Namibia: Police, ‘Struggle Children’ Fight
Eenhana — EENHANA was on a knife’s edge yesterday afternoon after a fight broke out between the Ohangwena police and around 400 ‘children of the liberation struggle’. Police had to use tear gas to chase some members of the group away from the Swapo regional office at the northern town and 12 of them were arrested, including their spokespersons Kennedy Iiyambo and Kristof Paulus. The group have been camping at the party’s regional office since the end of January this year as they demand jobs in government.
However, last week Swapo obtained an eviction order in the High Court against them. The order granted by Acting Judge Esi Schimming-Chase authorised the Namibian Police and the deputy sheriff of the High Court to evict the ‘struggle children’ from the party’s regional office and the group were also ordered not to interfere in any way with Swapo’s enjoyment of its rights of ownership of the property in question.
The order is in force until March 28. It is the second such order to be issued by the High Court in recent days. Two weeks ago the City of Windhoek also obtained an eviction order against a group of young people who since February 2 had been occupying erven belonging to the City – that land is situated next to Swapo’s head office in Windhoek – while demanding that the government should provide them with jobs. When the police arrived at the Eenhana office yesterday and told the protesters to vacate the premises, the group initially obeyed the order and left.
They reportedly went to the Eenhana Shrine where they paid their last respects to fallen combatants and proceeded to the Magistrate’s Court from where they were chased away by the police.

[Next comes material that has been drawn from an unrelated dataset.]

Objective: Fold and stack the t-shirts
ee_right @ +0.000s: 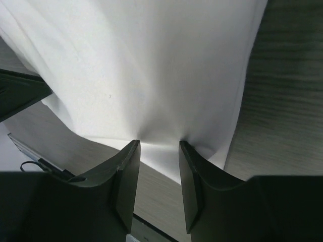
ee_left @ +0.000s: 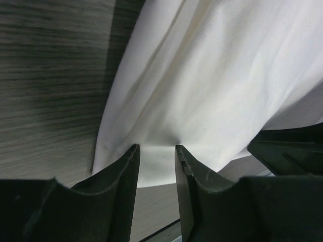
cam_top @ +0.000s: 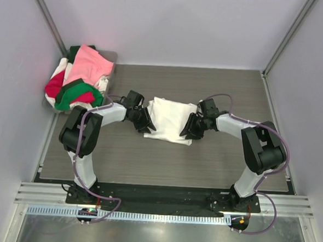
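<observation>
Soft matt cloth t-shirt (cam_top: 170, 119) — wood-grain table (cam_top: 148, 158)

A table (cam_top: 164, 165) with a grey-brown wood-grain top fills the middle of the top view, its grain running left to right. At its far left corner sits a shallow grey tray (cam_top: 112, 57) (only a bit of its rim shows). Pale walls (cam_top: 173, 23) close in the far side and both flanks, with a slanting metal post (cam_top: 47, 16) in each far corner. Along the near edge runs a silver rail (cam_top: 162, 200), then a white slotted strip (cam_top: 161, 217), then a dull metal sheet (cam_top: 160, 239).
</observation>
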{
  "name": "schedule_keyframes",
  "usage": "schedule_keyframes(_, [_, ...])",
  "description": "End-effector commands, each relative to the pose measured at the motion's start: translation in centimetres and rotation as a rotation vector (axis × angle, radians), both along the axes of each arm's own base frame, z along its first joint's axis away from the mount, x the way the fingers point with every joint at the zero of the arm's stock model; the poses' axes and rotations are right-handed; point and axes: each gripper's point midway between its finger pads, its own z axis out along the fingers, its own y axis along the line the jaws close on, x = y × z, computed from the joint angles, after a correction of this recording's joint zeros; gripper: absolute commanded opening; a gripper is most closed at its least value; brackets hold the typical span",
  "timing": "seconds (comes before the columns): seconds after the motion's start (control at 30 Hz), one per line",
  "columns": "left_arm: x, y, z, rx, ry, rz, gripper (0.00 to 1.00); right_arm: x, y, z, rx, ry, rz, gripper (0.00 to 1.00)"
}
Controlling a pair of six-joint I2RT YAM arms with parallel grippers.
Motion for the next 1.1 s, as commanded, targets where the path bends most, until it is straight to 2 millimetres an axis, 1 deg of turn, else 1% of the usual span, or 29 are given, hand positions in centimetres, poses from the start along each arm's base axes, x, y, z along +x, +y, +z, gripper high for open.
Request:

The group reportedly went straight back to the Swapo office and started throwing stones at the police who came to evict them. It is then that the police allegedly assaulted some of them, including a pregnant woman, Selma Sheehama. A war of wards ensued before the police used tear gas to chase the group away.
Last week Swapo deputy secretary general Laura McLeod-Katjirua claimed in court papers that the group at Eenhana had become unruly and violent, and they “are now uncontrollably causing havoc”. She related that the group had locked the entrance gates to the office with padlocks at the start of last week, and prevented party employees and officials from entering the office.
They have since then also been threatening Swapo employees and officials at the Eenhana office on a daily basis, including threatening to burn down the office if their demands to be employed are not met, McLeod-Katjirua claimed. The group also damaged an underground water pipe in an attempt to unlawfully get access to water being supplied to the party’s office over the weekend before they locked the gates, she added.